Ele criticou o desinteresse do governo federal pelo problema, afirmando que a atividade pesqueira deveria receber melhor tratamento para modernizar sua frota de barcos, pois o pescado brasileiro é muito bem aceito no exterior, principalmente nos Estados Unidos, Europa e áfrica. A pesca na Amazônia, observou Petrere Júnior, ainda é feita de maneira aleatória em barcos caindo aos pedaços. "Pesca-se no dia que se quer, desrespeitando até mesmo o período de reprodução e crescimento dos peixes".
Hoje, o Brasil comercializa cerca de 200 mil toneladas de peixe, tanto dentro quanto fora do país, mas se o governo investisse na modernização do setor teria condições de aumentar em até cinco vezes sua produção.
"Poderíamos aumentar para 1 milhão de toneladas, mas precisaríamos de barcos maiores e mais adequados e de frigoríficos".
Petrere Júnior comparou a situação de alguns países que, com menores espaços geográficos para a pesca, produzem bem mais pescado que o Brasil.
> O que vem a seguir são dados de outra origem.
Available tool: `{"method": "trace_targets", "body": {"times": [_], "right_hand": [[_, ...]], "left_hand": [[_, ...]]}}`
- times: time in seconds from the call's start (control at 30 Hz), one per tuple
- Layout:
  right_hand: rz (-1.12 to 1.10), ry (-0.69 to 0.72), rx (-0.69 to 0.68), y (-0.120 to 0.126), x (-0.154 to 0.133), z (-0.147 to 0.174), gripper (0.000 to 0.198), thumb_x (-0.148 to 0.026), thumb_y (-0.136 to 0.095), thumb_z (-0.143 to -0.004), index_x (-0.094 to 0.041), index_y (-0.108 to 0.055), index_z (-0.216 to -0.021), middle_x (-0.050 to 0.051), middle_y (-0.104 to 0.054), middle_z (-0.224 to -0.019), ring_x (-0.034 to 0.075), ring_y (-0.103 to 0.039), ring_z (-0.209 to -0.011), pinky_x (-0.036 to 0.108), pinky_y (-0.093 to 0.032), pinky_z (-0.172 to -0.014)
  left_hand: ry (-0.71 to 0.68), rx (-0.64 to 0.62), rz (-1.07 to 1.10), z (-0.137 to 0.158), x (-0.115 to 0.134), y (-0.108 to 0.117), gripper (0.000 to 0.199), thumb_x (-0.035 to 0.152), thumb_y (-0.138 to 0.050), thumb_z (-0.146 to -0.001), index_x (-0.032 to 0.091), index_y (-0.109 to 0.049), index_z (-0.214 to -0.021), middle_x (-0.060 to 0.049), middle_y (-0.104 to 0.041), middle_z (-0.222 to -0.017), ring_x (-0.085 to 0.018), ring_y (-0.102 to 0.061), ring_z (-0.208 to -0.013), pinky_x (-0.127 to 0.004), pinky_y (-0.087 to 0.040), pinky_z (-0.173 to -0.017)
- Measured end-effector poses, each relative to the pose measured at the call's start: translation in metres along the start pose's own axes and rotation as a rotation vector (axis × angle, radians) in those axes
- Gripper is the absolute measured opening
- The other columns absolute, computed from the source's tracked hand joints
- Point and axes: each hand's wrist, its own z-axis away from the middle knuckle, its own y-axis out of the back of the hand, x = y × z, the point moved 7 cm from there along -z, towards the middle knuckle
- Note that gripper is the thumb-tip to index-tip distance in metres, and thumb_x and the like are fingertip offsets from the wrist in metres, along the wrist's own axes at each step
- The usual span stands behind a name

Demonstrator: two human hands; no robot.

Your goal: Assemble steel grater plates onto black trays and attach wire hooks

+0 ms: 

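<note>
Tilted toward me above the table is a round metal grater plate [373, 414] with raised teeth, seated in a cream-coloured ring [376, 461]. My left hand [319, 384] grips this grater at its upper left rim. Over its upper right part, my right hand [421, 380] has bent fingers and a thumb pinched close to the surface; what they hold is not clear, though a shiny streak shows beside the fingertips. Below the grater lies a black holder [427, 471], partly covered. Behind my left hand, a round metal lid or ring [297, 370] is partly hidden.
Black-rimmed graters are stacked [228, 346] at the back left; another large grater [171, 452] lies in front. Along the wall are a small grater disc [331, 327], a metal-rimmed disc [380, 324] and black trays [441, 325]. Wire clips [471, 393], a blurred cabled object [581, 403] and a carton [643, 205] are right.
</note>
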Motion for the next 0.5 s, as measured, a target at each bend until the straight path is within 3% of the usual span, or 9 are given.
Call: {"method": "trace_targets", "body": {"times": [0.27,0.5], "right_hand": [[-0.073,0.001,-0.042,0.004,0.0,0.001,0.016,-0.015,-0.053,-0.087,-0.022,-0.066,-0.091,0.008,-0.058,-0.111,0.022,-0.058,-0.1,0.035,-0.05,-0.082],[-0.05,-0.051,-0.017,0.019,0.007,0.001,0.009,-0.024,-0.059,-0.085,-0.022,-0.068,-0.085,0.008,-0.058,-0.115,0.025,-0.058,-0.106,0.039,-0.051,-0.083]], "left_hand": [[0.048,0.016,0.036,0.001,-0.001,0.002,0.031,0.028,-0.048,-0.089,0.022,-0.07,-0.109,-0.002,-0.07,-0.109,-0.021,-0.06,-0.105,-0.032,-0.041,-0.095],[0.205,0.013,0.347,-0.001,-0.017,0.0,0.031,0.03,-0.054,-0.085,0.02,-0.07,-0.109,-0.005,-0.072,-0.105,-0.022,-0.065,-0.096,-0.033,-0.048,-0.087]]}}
A Noruega e a Finlândia, por exemplo, exportam peixe para o mundo inteiro, embora tenham 60% de espaço físico menor que o Estado do Pará. A Tailândia, segundo ele, com uma situação econômica igual à do Brasil, produz cinco vezes mais pescado.
O setor pesqueiro na região Norte parece mesmo navegar numa onda de abandono e falta de apoio oficial. Semana passada, durante um seminário realizado em Belém, poucos representantes do governo apareceram para debater os problemas. "Falta pesquisa e financiamento", desabafou o presidente do Sindicato da Indústria de Pesca no Pará e Amapá, Ivanildo Pontes.